→ What to produce
Instruction for the data below: set down exactly the lines from the line with "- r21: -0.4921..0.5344" to the line with "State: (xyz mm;", inclusive, and no others.

___ Dataset extract

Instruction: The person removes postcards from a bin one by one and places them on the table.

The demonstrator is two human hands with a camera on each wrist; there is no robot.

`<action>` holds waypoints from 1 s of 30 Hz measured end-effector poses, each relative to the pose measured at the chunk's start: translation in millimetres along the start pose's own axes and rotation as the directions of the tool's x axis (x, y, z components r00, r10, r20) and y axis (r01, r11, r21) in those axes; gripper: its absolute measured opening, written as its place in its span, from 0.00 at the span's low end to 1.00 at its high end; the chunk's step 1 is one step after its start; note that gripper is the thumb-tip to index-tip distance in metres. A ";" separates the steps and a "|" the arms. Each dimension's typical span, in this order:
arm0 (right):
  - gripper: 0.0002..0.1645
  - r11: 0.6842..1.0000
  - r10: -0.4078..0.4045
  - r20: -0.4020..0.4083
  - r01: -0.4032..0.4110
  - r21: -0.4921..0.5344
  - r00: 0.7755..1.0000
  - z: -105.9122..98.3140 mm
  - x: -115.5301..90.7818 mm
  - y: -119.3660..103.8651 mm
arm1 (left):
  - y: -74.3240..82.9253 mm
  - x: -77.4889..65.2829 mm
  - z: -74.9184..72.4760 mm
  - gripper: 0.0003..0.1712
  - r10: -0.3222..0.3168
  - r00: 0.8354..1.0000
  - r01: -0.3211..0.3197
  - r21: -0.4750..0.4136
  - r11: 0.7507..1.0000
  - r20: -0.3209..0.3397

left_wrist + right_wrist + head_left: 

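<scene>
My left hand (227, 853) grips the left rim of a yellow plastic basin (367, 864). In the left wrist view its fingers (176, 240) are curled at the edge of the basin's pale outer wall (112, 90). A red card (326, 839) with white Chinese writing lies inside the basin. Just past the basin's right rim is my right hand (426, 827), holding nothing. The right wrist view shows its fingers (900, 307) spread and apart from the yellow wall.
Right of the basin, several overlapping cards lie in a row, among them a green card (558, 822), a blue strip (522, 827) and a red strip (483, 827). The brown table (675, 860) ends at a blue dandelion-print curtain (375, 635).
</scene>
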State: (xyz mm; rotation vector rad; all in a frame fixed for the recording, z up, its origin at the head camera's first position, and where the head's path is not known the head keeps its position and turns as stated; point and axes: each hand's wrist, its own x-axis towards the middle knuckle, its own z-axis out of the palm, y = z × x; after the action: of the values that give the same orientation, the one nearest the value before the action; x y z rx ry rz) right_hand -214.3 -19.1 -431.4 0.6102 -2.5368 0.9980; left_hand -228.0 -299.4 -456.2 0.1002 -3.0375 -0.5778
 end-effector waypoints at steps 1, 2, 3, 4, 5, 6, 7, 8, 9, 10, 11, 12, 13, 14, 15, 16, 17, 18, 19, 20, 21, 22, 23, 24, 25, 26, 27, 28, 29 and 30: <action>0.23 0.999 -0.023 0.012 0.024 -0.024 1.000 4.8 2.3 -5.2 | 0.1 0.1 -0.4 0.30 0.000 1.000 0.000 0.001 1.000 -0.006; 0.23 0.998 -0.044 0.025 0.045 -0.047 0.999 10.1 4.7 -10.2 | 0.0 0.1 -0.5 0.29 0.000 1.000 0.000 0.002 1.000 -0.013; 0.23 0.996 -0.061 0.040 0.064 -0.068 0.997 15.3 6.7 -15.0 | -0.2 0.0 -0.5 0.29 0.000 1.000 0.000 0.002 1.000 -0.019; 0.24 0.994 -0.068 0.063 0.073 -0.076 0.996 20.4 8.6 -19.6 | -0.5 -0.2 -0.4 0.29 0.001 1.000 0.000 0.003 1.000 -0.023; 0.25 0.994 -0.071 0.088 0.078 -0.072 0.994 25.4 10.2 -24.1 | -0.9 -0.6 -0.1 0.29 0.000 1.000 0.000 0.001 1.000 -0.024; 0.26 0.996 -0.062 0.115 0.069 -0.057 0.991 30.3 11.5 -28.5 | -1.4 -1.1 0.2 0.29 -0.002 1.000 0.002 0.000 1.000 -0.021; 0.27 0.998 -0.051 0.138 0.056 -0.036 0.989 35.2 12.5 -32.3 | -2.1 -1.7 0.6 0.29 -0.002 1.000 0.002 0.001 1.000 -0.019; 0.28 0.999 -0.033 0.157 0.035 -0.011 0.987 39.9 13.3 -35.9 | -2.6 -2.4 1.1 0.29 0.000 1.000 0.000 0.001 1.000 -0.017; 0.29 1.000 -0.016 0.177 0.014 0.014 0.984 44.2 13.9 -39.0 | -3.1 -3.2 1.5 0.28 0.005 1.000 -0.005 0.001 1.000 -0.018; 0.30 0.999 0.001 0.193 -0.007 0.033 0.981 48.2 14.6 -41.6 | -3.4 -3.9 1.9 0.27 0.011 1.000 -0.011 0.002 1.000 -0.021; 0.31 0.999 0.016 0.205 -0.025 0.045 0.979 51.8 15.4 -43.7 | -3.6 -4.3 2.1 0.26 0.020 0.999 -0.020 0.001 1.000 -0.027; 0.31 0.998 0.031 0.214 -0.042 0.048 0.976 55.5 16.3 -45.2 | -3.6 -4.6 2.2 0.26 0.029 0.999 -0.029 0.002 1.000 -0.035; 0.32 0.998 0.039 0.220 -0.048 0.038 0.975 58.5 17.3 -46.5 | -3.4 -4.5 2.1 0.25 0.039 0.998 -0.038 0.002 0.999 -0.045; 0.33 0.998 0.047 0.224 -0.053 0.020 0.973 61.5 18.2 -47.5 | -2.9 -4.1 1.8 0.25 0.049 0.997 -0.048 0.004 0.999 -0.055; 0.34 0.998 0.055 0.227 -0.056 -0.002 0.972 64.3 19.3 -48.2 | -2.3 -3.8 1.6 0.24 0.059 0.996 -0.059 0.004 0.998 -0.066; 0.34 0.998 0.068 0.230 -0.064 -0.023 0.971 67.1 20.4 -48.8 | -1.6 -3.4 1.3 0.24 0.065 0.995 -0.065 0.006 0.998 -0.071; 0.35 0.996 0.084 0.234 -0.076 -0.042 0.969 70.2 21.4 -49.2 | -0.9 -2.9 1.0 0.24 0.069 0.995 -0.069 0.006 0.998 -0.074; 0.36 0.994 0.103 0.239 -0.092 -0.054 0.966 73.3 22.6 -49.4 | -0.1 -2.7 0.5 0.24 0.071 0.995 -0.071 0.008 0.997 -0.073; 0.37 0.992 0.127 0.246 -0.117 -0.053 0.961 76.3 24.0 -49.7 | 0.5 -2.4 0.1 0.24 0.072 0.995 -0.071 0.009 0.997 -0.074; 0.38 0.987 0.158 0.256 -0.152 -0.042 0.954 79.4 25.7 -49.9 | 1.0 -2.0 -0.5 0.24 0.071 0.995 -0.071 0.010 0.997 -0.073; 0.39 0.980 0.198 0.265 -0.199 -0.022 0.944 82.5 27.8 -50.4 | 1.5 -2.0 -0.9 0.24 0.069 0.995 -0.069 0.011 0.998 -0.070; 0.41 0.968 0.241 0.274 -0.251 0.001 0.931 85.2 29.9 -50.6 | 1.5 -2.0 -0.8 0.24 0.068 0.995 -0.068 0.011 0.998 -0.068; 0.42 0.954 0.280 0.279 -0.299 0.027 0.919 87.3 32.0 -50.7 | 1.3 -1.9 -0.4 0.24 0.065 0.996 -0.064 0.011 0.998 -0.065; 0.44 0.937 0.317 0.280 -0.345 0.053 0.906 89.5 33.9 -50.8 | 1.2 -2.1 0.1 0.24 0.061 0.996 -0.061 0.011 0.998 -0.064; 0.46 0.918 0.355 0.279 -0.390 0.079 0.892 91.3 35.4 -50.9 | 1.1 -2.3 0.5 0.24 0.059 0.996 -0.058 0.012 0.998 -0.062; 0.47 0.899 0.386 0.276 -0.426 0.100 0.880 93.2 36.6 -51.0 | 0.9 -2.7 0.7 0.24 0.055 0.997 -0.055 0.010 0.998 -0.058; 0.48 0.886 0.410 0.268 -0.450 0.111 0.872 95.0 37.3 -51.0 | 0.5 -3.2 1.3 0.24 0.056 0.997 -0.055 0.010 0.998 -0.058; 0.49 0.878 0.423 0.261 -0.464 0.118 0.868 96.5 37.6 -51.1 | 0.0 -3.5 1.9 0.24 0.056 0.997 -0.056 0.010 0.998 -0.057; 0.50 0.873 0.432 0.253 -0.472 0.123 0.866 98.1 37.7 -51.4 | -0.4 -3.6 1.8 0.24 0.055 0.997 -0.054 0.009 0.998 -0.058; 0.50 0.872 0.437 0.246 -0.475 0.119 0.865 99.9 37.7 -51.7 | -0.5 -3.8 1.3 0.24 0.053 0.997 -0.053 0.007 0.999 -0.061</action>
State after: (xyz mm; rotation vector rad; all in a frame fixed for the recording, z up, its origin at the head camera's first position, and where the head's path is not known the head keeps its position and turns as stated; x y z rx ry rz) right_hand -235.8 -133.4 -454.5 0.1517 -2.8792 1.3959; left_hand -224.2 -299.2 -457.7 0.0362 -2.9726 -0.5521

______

→ Finished task
  - r21: -0.4921..0.5344
  - r00: 0.7755..1.0000
  - z: -105.9122..98.3140 mm
  - x: -115.5301..90.7818 mm
  - y: -119.3660..103.8651 mm
arm1 (left):
  - y: -74.3240..82.9253 mm
  - x: -77.4889..65.2829 mm
  - z: -74.9184..72.4760 mm
  - gripper: 0.0003..0.1712
  - r10: -0.3222..0.3168
  - r00: 0.8354..1.0000
  - r01: -0.3211..0.3197
  - r21: -0.4750..0.4136
  - r11: 0.7507..1.0000
  - r20: -0.3209..0.3397

left_wrist + right_wrist + head_left: 

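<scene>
My left hand (227, 853) grips the left rim of a yellow plastic basin (367, 864). In the left wrist view its fingers (176, 240) are curled at the edge of the basin's pale outer wall (112, 90). A red card (326, 839) with white Chinese writing lies inside the basin. Just past the basin's right rim is my right hand (426, 827), holding nothing. The right wrist view shows its fingers (900, 307) spread and apart from the yellow wall.
Right of the basin, several overlapping cards lie in a row, among them a green card (558, 822), a blue strip (522, 827) and a red strip (483, 827). The brown table (675, 860) ends at a blue dandelion-print curtain (375, 635).
</scene>
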State: (xyz mm; rotation vector rad; all in a frame fixed for the recording, z up, its origin at the head camera's first position, and where the head's path is not known the head keeps its position and turns as stated; point and axes: each hand's wrist, its own x-axis towards the middle knuckle, its own z-axis out of the palm, y = z × x; after the action: of the values that give the same orientation, the one nearest the value before the action; x y z rx ry rz) right_hand -214.3 -19.1 -431.4 0.6102 -2.5368 0.9980; left_hand -228.0 -299.4 -456.2 0.1002 -3.0375 -0.5778

This answer is complete as it stands.